• **What you are asked to do**:
Return, word for word, only the lines of the data below that lie between the line with "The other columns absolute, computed" and the line with "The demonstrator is", those two lines included.

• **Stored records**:
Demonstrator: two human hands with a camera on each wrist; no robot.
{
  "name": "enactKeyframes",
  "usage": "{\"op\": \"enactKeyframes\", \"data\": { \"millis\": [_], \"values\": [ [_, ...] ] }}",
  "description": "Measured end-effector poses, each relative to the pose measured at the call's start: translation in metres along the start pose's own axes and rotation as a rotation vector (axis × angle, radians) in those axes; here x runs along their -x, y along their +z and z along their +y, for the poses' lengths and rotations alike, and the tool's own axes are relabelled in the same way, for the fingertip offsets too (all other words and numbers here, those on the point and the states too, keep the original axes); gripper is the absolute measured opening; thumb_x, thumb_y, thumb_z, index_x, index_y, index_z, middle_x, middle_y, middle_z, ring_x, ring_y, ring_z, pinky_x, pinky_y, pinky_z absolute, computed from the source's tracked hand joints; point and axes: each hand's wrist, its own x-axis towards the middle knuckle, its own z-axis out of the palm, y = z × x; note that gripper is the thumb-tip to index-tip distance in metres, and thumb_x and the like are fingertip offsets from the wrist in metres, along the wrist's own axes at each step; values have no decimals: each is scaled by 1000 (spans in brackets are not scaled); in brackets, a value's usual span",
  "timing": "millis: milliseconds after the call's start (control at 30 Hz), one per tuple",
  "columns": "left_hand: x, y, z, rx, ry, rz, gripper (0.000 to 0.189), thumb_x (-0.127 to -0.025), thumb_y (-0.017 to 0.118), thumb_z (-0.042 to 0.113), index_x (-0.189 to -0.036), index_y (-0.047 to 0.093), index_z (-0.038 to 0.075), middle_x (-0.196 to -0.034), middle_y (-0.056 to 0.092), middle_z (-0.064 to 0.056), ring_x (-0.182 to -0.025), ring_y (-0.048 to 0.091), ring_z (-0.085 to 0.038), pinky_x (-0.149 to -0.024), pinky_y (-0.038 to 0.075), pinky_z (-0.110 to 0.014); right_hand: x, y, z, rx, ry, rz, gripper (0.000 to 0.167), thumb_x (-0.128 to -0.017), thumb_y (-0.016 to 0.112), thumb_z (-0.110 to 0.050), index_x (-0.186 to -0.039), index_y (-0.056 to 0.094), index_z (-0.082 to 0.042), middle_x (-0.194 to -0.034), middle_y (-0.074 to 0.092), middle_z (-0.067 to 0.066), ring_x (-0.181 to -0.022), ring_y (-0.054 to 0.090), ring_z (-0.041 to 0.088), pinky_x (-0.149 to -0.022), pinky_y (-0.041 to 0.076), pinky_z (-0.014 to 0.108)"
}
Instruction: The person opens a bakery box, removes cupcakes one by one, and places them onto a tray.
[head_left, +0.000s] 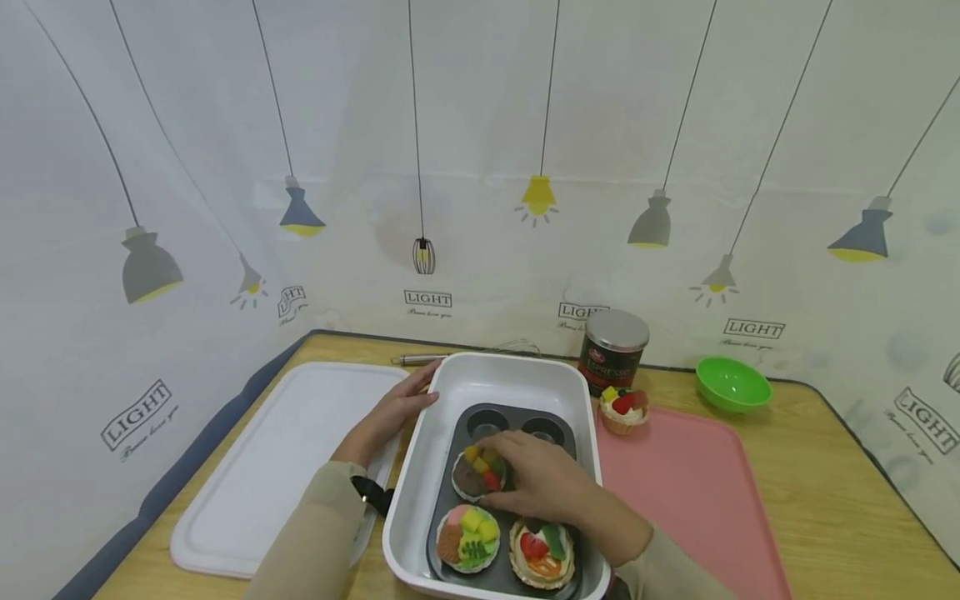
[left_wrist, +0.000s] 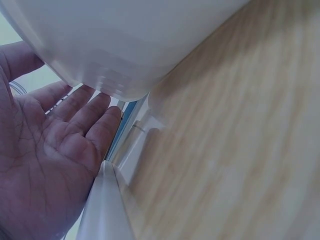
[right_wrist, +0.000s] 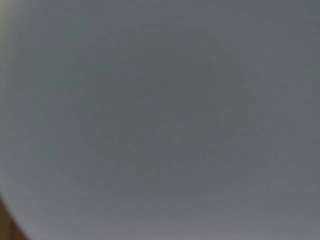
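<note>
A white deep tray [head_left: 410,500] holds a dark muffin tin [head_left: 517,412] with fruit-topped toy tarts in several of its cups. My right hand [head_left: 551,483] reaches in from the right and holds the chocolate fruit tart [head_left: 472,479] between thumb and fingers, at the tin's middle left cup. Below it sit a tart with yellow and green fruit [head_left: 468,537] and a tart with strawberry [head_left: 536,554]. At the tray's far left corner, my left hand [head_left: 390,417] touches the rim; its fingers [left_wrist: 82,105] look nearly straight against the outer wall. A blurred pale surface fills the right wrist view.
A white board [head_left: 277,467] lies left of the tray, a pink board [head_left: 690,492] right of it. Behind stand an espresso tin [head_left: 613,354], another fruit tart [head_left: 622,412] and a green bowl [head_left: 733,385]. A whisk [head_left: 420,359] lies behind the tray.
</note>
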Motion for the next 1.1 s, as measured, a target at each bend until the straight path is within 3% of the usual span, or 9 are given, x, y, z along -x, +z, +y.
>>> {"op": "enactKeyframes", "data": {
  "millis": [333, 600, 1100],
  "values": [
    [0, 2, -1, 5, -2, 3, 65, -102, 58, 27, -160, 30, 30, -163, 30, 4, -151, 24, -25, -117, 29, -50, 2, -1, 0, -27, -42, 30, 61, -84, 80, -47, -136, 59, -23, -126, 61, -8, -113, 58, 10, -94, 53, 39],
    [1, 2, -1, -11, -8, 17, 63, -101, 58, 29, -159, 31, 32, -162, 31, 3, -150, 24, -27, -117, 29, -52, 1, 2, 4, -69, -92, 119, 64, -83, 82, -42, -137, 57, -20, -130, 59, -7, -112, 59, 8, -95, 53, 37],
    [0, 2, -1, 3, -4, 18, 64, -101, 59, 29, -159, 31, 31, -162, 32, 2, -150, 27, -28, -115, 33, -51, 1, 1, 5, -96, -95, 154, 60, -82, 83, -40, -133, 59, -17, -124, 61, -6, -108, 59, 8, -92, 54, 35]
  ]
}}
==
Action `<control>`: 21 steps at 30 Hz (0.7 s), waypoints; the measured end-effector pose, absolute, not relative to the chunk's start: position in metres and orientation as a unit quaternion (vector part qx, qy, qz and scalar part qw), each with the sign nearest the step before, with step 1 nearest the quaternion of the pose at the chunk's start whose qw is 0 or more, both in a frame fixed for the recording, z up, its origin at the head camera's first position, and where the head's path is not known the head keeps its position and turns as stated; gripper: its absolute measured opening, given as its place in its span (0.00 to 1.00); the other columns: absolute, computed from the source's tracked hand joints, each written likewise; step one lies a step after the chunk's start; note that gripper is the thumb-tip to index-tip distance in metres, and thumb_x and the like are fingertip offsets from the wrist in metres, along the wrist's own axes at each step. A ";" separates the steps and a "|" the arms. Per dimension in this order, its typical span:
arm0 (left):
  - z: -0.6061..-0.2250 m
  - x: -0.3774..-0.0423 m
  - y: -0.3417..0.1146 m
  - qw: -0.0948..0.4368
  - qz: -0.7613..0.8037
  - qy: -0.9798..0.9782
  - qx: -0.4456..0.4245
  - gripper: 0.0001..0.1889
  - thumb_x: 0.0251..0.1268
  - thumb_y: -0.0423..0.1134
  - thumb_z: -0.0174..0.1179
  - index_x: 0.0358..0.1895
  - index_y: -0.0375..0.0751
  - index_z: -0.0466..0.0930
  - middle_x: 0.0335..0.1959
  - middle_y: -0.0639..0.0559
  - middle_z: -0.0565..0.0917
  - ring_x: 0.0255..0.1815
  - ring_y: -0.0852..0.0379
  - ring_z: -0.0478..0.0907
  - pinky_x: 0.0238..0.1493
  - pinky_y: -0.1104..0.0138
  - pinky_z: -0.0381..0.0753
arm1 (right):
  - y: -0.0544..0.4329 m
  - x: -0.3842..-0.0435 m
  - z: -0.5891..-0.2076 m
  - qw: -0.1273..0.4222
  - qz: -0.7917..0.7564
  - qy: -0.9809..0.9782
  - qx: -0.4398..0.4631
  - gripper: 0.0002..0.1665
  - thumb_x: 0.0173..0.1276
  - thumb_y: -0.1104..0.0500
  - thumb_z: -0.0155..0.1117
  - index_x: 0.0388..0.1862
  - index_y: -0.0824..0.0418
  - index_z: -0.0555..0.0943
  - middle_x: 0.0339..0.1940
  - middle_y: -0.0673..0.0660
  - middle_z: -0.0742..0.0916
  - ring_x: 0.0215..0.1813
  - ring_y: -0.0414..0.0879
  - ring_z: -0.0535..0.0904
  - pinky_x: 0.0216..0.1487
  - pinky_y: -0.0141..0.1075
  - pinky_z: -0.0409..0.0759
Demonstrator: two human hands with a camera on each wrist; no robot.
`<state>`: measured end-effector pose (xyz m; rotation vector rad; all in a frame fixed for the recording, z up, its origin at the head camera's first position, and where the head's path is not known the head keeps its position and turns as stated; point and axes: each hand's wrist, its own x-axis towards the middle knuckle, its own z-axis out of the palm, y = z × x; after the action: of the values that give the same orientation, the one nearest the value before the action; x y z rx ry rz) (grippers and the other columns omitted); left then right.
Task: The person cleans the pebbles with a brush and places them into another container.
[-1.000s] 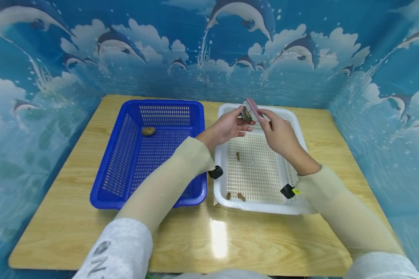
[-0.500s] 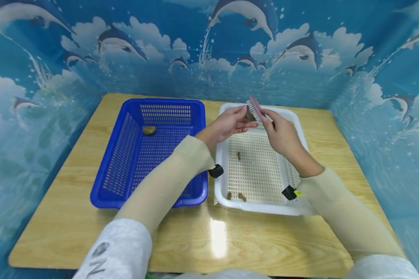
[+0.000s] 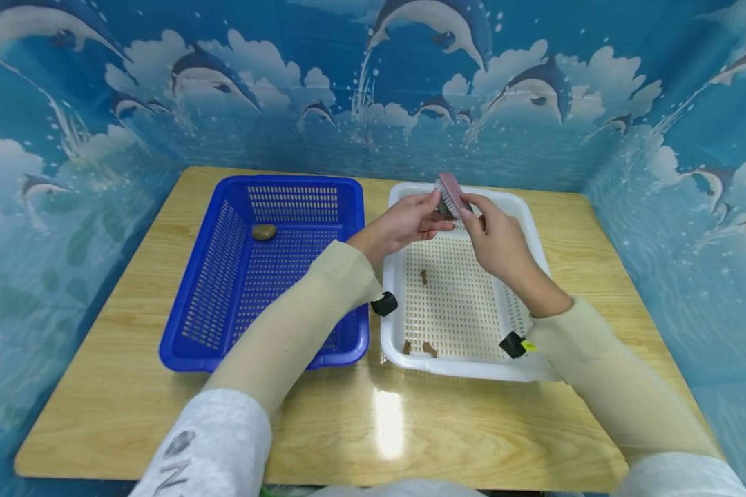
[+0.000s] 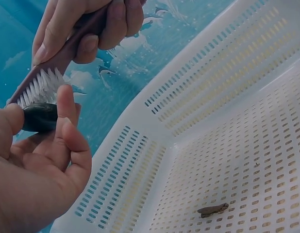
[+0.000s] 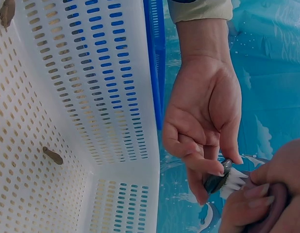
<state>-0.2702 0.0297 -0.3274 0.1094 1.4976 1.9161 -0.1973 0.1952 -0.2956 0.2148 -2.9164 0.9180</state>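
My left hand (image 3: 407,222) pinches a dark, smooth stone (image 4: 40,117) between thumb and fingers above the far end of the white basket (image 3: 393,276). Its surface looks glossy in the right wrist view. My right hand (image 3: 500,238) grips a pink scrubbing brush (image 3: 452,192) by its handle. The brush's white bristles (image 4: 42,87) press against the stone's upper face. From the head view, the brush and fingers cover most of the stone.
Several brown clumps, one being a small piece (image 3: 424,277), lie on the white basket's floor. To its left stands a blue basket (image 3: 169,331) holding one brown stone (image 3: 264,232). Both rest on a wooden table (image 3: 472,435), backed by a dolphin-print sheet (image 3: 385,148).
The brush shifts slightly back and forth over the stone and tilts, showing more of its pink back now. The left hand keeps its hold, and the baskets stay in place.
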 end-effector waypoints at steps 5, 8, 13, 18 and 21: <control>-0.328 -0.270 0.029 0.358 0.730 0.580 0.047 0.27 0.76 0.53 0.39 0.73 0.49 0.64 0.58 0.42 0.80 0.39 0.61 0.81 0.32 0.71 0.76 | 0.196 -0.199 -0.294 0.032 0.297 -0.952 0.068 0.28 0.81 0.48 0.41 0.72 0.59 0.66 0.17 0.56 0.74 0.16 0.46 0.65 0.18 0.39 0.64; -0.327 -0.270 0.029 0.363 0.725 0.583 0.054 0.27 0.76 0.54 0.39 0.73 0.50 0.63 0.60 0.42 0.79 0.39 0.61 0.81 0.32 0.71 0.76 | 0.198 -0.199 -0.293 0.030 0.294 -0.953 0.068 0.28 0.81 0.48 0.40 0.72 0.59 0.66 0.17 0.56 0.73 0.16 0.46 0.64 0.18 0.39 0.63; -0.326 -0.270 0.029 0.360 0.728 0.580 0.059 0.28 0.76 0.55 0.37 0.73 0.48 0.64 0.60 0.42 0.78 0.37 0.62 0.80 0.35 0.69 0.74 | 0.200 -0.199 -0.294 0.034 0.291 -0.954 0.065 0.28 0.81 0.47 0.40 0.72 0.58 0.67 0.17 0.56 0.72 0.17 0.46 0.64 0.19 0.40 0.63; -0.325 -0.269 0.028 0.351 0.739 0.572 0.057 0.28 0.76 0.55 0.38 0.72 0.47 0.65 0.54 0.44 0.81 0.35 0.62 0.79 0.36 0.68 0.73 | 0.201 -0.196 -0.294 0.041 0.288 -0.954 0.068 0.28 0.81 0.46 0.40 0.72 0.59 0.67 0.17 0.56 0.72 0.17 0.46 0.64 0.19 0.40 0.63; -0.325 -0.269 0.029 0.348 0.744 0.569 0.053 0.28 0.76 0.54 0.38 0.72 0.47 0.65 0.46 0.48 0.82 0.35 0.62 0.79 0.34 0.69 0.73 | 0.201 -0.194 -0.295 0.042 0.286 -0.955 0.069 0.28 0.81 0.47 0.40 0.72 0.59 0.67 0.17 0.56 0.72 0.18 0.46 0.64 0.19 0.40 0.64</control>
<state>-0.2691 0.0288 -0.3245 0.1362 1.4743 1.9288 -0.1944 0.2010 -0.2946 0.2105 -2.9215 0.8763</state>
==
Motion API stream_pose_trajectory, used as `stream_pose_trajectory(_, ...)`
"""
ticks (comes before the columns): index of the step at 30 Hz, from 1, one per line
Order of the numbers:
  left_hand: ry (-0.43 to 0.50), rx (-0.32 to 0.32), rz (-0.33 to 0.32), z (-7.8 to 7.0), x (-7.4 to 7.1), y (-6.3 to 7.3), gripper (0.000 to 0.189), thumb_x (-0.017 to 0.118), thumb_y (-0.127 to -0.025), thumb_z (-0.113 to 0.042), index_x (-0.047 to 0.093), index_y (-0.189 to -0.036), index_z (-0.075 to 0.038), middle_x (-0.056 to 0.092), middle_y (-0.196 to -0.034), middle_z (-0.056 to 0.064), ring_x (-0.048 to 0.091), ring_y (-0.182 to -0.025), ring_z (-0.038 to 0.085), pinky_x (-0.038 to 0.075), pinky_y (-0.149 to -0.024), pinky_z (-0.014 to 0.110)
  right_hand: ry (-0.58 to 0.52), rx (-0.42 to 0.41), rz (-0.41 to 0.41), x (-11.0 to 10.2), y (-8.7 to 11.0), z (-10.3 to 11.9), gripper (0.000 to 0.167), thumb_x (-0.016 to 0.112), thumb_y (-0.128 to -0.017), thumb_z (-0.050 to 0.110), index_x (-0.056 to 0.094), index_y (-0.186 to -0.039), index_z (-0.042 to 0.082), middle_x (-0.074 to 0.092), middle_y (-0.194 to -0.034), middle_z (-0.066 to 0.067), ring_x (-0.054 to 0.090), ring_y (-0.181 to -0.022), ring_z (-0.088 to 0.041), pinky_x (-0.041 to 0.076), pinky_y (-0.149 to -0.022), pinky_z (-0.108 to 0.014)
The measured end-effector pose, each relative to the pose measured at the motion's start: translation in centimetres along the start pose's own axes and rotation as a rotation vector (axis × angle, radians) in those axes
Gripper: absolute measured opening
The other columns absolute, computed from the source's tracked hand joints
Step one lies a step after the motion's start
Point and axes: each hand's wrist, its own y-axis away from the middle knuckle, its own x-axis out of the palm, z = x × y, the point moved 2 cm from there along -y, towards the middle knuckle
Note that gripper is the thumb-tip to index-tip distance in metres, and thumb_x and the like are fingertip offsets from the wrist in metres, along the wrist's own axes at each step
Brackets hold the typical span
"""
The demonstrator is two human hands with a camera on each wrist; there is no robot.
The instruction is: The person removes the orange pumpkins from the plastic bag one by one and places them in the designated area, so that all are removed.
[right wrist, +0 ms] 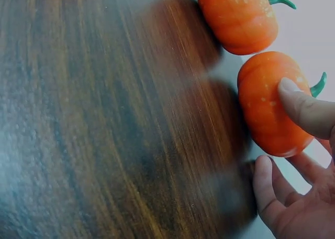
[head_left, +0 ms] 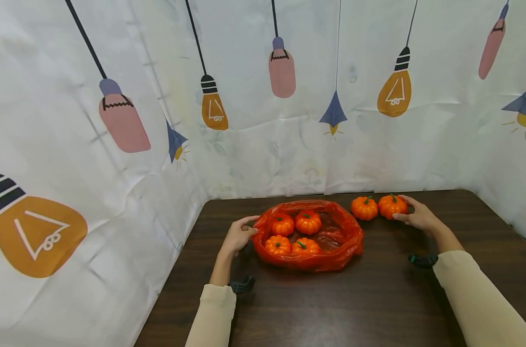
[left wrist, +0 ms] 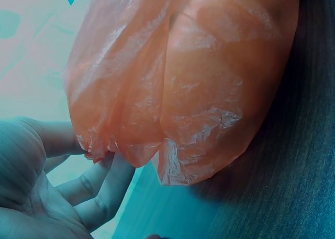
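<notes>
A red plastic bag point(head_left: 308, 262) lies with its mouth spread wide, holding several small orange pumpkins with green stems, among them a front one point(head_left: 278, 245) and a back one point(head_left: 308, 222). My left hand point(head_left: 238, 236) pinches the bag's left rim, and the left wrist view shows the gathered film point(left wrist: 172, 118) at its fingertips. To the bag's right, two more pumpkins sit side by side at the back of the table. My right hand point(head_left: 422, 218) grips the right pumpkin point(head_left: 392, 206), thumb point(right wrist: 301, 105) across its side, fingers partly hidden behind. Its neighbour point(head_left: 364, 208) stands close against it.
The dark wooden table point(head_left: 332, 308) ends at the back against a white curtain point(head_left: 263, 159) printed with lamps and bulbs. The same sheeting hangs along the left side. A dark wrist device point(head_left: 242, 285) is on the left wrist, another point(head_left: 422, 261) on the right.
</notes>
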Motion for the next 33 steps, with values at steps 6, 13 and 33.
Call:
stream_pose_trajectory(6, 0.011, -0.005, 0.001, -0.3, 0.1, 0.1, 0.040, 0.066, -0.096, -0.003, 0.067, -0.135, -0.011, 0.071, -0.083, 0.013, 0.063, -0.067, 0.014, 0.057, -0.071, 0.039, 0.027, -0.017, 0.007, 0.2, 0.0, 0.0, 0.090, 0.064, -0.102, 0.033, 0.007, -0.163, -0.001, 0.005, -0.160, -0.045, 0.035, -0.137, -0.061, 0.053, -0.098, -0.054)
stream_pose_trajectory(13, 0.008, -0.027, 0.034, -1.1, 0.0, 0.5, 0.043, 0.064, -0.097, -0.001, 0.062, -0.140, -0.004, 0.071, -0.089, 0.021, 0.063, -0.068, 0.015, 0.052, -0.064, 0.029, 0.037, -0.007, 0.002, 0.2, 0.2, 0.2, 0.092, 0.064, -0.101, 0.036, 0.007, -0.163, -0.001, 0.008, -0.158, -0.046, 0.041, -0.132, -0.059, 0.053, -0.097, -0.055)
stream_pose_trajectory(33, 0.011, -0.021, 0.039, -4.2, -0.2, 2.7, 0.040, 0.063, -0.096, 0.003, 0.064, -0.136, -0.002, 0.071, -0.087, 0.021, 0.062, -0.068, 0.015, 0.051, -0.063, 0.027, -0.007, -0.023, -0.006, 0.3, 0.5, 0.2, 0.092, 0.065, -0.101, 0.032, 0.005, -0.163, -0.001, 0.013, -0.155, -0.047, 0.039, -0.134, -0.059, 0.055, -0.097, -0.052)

• **Result for this exercise**:
The other columns absolute, computed from the source's tracked hand joints
Step one lies a step after the motion's start
Point and axes: each hand's wrist, its own y-axis away from the middle knuckle, its own x-axis out of the palm, z = x × y, the point moved 2 cm from there along -y, towards the middle knuckle
Note that gripper is the thumb-tip to index-tip distance in metres, and thumb_x and the like are fingertip offsets from the wrist in metres, along the wrist's own axes at each step
Brackets hold the typical span
"""
The demonstrator is two human hands with a camera on each wrist; there is no robot.

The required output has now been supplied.